== DATASET SECTION

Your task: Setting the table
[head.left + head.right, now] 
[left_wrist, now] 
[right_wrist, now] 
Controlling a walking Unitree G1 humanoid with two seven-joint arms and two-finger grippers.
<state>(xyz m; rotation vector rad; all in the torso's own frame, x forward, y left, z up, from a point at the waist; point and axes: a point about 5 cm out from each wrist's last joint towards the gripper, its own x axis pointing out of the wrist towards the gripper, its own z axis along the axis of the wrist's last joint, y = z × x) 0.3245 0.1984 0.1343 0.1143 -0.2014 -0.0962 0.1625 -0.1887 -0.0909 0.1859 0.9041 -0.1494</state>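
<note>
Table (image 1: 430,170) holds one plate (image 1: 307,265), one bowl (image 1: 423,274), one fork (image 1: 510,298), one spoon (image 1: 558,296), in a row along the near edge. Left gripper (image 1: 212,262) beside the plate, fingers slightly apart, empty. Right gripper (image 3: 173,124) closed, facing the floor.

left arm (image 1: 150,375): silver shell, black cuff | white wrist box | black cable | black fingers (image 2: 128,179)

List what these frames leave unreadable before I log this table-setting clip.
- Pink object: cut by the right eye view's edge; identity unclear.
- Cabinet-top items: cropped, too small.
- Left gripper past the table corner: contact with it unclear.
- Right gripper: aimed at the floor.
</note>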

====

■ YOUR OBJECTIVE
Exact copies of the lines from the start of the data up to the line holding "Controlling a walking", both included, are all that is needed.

■ SOLUTION BELOW
Your task: Setting the table
[head.left + head.right, now] 
[left_wrist, now] 
[right_wrist, now] 
Controlling a walking Unitree G1 humanoid with two seven-joint arms and two-finger grippers.

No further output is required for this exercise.